Watch a video that demonstrates using OpenFOAM on a PCluster product.

Other considerations

You can stop your instance using the “Stop” button on the product details page of your instance. The instance will incur lower costs when it is stopped than when it is running.

Note

This action will only stop the head node. If the ComputeMinvCPUs (in case of AWSBatch scheduler) or MinimumInstances (in case of Slurm scheduler) is set to a non-zero value, the compute nodes will continue to run in the background and accrue costs.

_images/Product_Pcluster_StopAction_Dialogbox.png

Conversely, if the instance is stopped, use the “Start” button to get the instance “Running”.

You can share the product with all the members of the project using the “Share” button on the product details page of your product. If you share the product with the project, you will have to share the PEM key file outside of Research Gateway.

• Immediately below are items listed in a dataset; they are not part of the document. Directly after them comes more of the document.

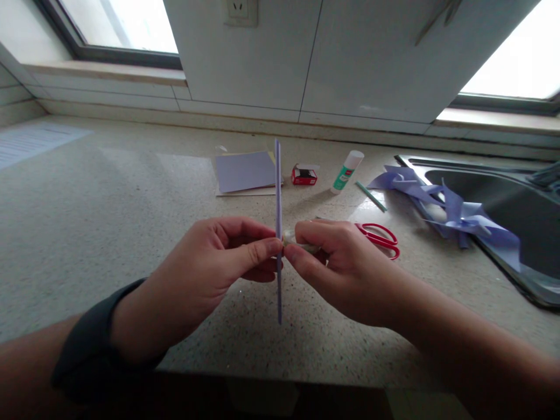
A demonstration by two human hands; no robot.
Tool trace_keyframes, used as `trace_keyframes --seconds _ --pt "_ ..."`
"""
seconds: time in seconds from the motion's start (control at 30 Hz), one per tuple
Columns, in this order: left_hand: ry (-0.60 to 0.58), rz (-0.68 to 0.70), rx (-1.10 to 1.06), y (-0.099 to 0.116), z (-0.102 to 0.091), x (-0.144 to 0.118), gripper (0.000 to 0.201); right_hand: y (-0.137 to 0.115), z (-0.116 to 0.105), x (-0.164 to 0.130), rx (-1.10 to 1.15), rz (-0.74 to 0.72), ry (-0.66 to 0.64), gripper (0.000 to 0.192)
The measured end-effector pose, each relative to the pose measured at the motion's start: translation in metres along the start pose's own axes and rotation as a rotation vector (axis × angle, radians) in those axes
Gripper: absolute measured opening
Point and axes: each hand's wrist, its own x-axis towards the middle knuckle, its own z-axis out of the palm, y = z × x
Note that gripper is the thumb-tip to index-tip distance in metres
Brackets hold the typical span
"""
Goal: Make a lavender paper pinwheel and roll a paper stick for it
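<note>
Grip: the left hand (210, 262) and the right hand (336, 262) meet at the middle of a thin lilac paper piece (278, 192), seen edge-on and standing upright above the countertop (109, 204).
Left hand: thumb and forefinger closed on the paper piece from its left side; a dark band sits on that wrist.
Right hand: fingers closed around a small pale object (292, 238) pressed against the paper piece from its right side; what the object is cannot be told.
Paper piece: held in the air between both hands, its top end above them, its lower end below them, clear of the countertop.
Landmark: all places below are given relative to the paper piece.
Scissors (380, 238): red-handled, flat on the countertop just right of the right hand, partly hidden behind it.
Paper stack (245, 172): lilac sheet on pale sheets, lying behind the paper piece, slightly left.
Small box (304, 175): red, behind and slightly right, beside the paper stack.
Glue stick (347, 171): white with a green label, lying tilted, right of the small box.
Green strip (371, 196): thin, lying right of the glue stick.
Folded lilac shapes (450, 210): heaped far right, across the rim of the sink (525, 233).
Printed sheet (30, 143): far left, well apart.
Wall socket (240, 11): on the wall behind, above the paper stack.
</note>
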Motion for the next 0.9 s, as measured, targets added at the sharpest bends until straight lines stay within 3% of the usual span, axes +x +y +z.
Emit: trace_keyframes --seconds 0.53,0.77,0.9 --pt "0.042 0.061 0.063 -0.0008 0.0048 -0.0060 0.004 0.0013 -0.0026 0.0001 0.039 -0.008 -0.010 0.039" --pt "0.005 0.109 0.117 0.0013 0.0069 -0.0085 0.016 0.0036 -0.0051 -0.0017 0.089 0.008 -0.014 0.042" --pt "0.066 0.107 0.125 -0.0006 0.0081 -0.0058 0.014 0.0020 -0.0055 -0.0026 0.103 -0.007 -0.034 0.042"
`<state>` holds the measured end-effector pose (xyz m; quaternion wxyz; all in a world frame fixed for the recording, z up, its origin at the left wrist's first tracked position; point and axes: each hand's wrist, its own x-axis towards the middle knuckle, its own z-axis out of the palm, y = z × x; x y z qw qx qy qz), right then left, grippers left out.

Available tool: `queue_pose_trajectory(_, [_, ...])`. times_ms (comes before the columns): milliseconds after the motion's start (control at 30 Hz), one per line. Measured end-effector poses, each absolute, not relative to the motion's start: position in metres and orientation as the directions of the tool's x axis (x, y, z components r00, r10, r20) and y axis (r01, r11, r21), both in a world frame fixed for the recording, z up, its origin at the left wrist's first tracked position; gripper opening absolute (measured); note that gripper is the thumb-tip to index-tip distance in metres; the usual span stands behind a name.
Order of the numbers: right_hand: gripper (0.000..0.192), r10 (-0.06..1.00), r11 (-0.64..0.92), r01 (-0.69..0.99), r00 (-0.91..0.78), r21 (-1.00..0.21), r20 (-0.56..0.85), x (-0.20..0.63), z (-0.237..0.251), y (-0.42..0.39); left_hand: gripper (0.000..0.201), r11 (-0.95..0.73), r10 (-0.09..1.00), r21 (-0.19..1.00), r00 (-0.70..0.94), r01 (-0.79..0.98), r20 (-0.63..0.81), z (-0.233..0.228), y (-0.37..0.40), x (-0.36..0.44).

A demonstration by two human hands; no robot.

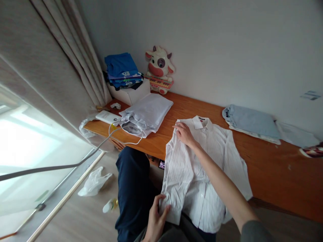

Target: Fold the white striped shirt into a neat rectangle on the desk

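Observation:
A white striped collared shirt [214, 158] lies face up on the wooden table [277, 174], its lower part hanging over the front edge. My right hand [184, 133] presses flat on the shirt's left shoulder, beside the collar. My left hand [157, 220] grips the shirt's lower left edge, which looks like a folded sleeve, below the table's edge.
Folded white cloth [146, 114] lies at the left, next to a white power bank [107, 117] with a cable. A blue clothes stack [122, 70] sits on a white box, a cow toy keyboard [159, 69] by the wall. Light blue folded garments [249, 121] lie at the right.

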<state>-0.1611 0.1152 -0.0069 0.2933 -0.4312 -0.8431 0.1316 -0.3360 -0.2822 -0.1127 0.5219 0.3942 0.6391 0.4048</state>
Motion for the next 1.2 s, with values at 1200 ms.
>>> queue_pose_trajectory(1200, [0.033,0.572,0.812,0.521,-0.800,-0.261,0.182,-0.134,0.004,0.207,0.056,0.359,0.918,0.928,-0.216,0.098,-0.332,-0.090,-0.293,-0.346])
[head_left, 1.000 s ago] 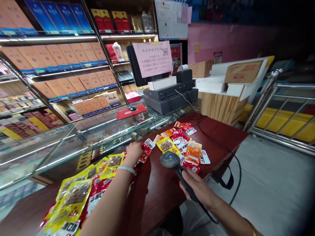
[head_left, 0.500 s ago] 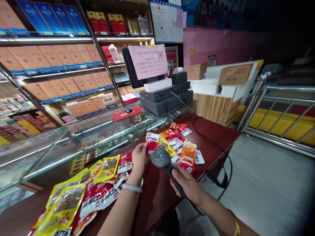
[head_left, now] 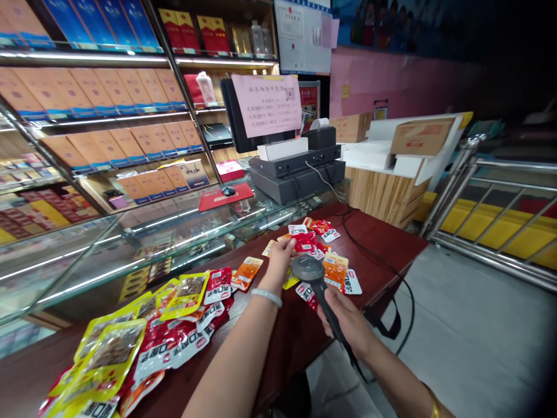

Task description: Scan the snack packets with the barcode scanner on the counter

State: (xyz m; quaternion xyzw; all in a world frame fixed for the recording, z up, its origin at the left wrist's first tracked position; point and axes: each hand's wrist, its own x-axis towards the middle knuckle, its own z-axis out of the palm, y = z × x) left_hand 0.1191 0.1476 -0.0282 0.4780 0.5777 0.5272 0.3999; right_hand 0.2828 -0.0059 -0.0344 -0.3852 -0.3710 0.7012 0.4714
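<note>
Left hand (head_left: 281,262) holds one red packet (head_left: 305,241), right hand (head_left: 348,323) one scanner (head_left: 319,285).

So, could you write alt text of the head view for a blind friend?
A person's right hand holds a dark scanner; the left hand is at bright packets spread on a reddish-brown table. More packets lie at left; behind stands a monitor bearing a pink sign.

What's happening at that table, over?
Left hand at red-and-white snack packet, grip unclear. Right hand gripping barcode scanner. Barcode scanner partly hiding yellow snack packet.
</note>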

For configuring your AWS ParallelCluster instance with Amazon EFS or FSx for Lustre, follow these steps: copy the FileSystemId from the Outputs tab of Amazon EFS or FSx for Lustre, choose the appropriate FileSystemType and add the FileSystemId when launching through the PCluster product’s launch form. After product comes to active perform SSH Terminal, execute the df -h command to verify mounting and ensure the successful setup of your chosen file system.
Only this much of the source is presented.